Township in Essex County, New Jersey, US

West Caldwell is a township located in the West Essex area in northwestern Essex County, in the U.S. state of New Jersey. It is located approximately 16 mi west of Manhattan and 6 mi northwest of Newark. As of the 2020 United States census, the township's population was 11,012, an increase of 253 (+2.4%) from the 2010 census count of 10,759, which in turn reflected a decline of 474 (−4.2%) from the 11,233 counted in the 2000 census.

West Caldwell was originally incorporated as a borough by an act of the New Jersey Legislature on February 24, 1904, from portions of Caldwell Township (now known as Fairfield Township). In 1981, the borough was one of seven Essex County municipalities to pass a referendum to become a township, joining four municipalities that had already made the change, of what would ultimately be more than a dozen Essex County municipalities to reclassify themselves as townships in order take advantage of federal revenue sharing policies that allocated townships a greater share of government aid to municipalities on a per capita basis. The borough was named for Caldwell Township, which in turn was named for Presbyterian minister James Caldwell.

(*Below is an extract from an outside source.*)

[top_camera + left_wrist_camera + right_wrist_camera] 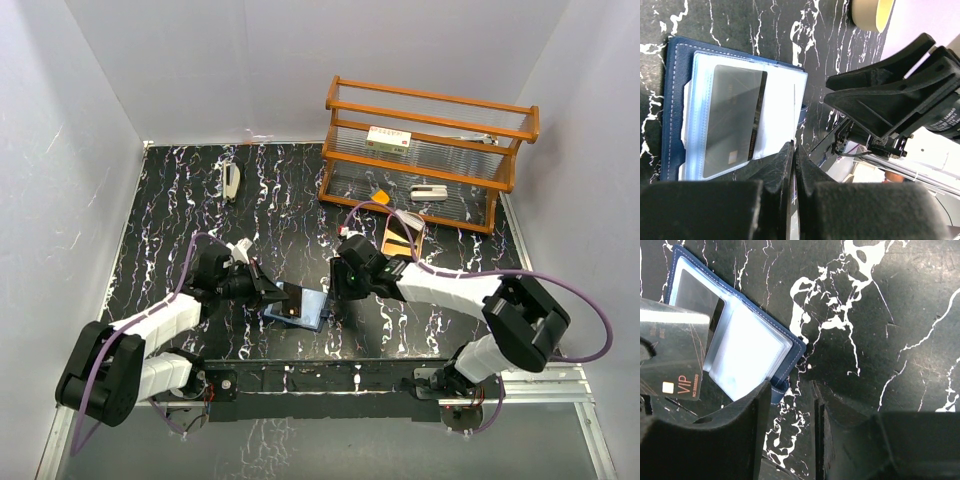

New Jersey Monthly magazine ranked West Caldwell as its 60th best place to live in its 2010 rankings of the "Best Places To Live" in New Jersey.

==History==
Caldwell, West Caldwell, and several neighboring communities were all originally one combined area known as the Horseneck Tract. In the early 18th century, a group of settlers left Newark and purchased a large tract of land northwest of their home city for the equivalent of a few hundred dollars from the Lenape Native Americans. This piece of land extended west and north to the Passaic River, south to the town center of what would become Livingston, and east to the First Watchung Mountain, and was called Horseneck by the natives because it resembled the neck and head of a horse.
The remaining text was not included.